Build and Deploy a Real-Time Feature Pipeline

Hands-on MLOps

Build and Deploy a Real-Time Feature Pipeline

with Python 🐍⚡

What is a real-time feature pipeline?

Machine Learning models are as good as the input features you feed at training and inference time.

And for many real-world applications, like financial trading, these features must be generated and served as fast as possible, so the ML system produces the best predictions possible.

Generating and serving features fast is what a real-time feature pipeline does.

Cool, but how can I implement one?

Python alone is not a language designed for speed 🐢, which makes it unsuitable for real-time processing.
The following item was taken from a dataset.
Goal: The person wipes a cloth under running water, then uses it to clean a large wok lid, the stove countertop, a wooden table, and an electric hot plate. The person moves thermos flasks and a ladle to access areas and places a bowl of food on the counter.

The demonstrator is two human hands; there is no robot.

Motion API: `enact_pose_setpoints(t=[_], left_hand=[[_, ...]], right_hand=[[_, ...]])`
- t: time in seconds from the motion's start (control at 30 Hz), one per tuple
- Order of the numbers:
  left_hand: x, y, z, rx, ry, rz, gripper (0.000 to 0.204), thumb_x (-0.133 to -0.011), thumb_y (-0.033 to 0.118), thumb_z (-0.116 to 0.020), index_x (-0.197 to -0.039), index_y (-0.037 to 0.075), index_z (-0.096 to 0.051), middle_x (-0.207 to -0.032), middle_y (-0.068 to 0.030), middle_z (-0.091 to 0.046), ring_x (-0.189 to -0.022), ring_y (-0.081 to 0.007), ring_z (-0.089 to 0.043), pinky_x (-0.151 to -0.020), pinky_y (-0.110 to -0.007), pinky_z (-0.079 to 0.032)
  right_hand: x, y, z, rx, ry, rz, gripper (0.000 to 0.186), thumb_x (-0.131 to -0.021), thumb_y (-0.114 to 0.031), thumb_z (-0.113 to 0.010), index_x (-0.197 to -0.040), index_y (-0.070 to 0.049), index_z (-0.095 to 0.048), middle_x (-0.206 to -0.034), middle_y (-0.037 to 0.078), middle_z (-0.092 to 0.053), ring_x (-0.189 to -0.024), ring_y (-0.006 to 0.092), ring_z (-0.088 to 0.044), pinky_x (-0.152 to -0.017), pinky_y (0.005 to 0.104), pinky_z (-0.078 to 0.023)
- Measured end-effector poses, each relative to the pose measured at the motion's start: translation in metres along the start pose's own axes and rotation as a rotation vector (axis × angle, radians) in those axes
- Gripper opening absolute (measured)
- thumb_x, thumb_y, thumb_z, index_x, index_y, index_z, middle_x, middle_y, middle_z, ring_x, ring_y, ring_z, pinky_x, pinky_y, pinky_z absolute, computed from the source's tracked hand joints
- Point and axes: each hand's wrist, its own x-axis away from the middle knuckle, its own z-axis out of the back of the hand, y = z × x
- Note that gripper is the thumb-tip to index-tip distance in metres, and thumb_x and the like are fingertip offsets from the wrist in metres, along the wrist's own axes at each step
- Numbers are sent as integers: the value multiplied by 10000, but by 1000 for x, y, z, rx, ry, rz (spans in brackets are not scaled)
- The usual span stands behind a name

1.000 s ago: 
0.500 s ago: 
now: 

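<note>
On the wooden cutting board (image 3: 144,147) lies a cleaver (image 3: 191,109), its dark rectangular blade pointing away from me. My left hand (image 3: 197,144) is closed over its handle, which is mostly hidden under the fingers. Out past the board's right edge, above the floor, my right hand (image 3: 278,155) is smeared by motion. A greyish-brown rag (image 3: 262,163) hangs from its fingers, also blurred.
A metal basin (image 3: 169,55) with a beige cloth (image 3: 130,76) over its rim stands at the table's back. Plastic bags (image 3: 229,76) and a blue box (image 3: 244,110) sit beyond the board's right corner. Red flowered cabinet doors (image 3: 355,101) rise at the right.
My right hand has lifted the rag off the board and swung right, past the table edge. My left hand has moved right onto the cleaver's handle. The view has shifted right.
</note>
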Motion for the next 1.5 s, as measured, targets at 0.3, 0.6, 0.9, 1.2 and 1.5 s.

Because of this, real-time feature pipelines were usually writen with Java-based tools like Apache Spark or Apache Flink.

However, things are changing fast with the emergence of Rust 🦀 and libraries like Bytewax 🐝 that expose a pure Python API on top of a highly-efficient language like Rust.

So you get the best from both worlds.

Rust's speed and performance, plus
Python-rich ecosystem of libraries.

So you can develop highly performant and scalable real-time pipelines, leveraging top-notch Python libraries.

🦀 + 🐝 + 🐍 = ⚡

What is this repo about?

In this repository you will learn how to develop and deploy a real-time feature pipeline in 100% Python that

fetches real-time trade data (aka raw data) from the Coinbase Websocket API
transforms trade data into OHLC data (aka features) in real-time using Bytewax, and
stores these features in the Hopsworks Feature Store

You will also build a dashboard using Bokeh and Streamlit to visualize the final features, in real-time.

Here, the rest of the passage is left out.